Exactly as written, return every line of the data below apart from the pictures.

SOURCE MATERIAL START

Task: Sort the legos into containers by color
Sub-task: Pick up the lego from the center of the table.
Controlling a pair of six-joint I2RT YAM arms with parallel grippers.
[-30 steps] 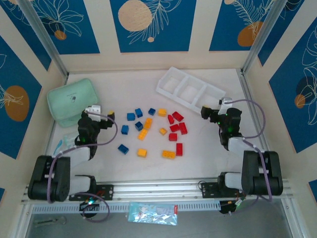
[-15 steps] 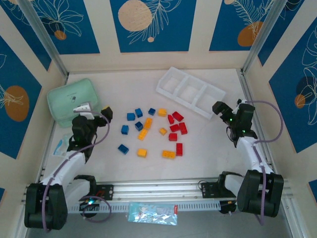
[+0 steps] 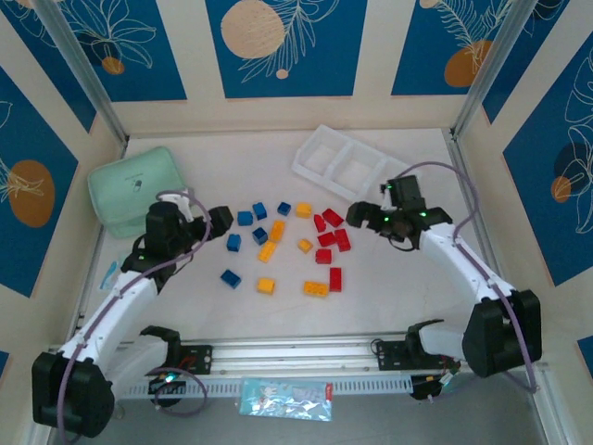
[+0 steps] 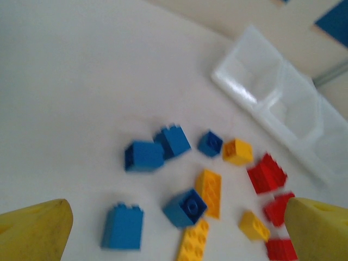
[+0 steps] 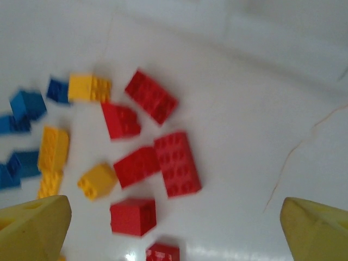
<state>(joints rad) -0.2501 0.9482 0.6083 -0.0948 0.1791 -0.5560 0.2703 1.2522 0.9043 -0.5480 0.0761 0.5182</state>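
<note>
Tray [image 3: 326, 156]: long, white plastic, three square compartments in a row with thin dividers; it lies at an angle on the far part of the table [image 3: 389, 297].
Legos [image 3: 305, 245]: small studded bricks, about eighteen counted, scattered loose on the table on the tray's near side, all of them outside the tray.
Red legos [image 3: 333, 217]: about six, the group closest to the tray, just off its near long edge; some touch one another.
Yellow-orange legos [image 3: 268, 250]: about six, spread between the red and blue groups; one lies near the tray's left end, two lie farthest from the tray on the near side.
Blue legos [image 3: 246, 218]: about six, the group farthest from the tray, off to its left; one sits alone nearer the arm bases.
Left fingers [image 3: 220, 220]: spread wide, holding nothing. They are well to the left of the tray, just past the blue group; in the left wrist view the yellow tips stand in both lower corners, with blue and yellow-orange legos between them.
Right fingers [image 3: 357, 215]: spread wide, nothing between them. They are just off the tray's near edge, beside the red group; the right wrist view looks down on the red legos.
Right arm: its wrist overlaps the tray's right end in the top view.
Case [image 3: 136, 190]: mint green, rounded, well apart from the tray, far to its left.
</note>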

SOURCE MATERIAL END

# YOUR SOLUTION
Task: Sort the legos into containers by color
Sub-task: Pick up the lego from the center of the table.
Controlling a pair of six-joint I2RT YAM arms with parallel grippers.
[-30 steps] 
[-15 steps] 
[+0 steps] 
[+0 steps] 
[+0 steps] 
<state>(joints rad) -0.2501 0.9482 0.6083 -0.0948 0.1791 -0.5560 0.2703 1.2522 0.9043 -0.5480 0.0761 0.5182</state>
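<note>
Tray [image 3: 326, 156]: long, white plastic, three square compartments in a row with thin dividers; it lies at an angle on the far part of the table [image 3: 389, 297].
Legos [image 3: 305, 245]: small studded bricks, about eighteen counted, scattered loose on the table on the tray's near side, all of them outside the tray.
Red legos [image 3: 333, 217]: about six, the group closest to the tray, just off its near long edge; some touch one another.
Yellow-orange legos [image 3: 268, 250]: about six, spread between the red and blue groups; one lies near the tray's left end, two lie farthest from the tray on the near side.
Blue legos [image 3: 246, 218]: about six, the group farthest from the tray, off to its left; one sits alone nearer the arm bases.
Left fingers [image 3: 220, 220]: spread wide, holding nothing. They are well to the left of the tray, just past the blue group; in the left wrist view the yellow tips stand in both lower corners, with blue and yellow-orange legos between them.
Right fingers [image 3: 357, 215]: spread wide, nothing between them. They are just off the tray's near edge, beside the red group; the right wrist view looks down on the red legos.
Right arm: its wrist overlaps the tray's right end in the top view.
Case [image 3: 136, 190]: mint green, rounded, well apart from the tray, far to its left.
</note>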

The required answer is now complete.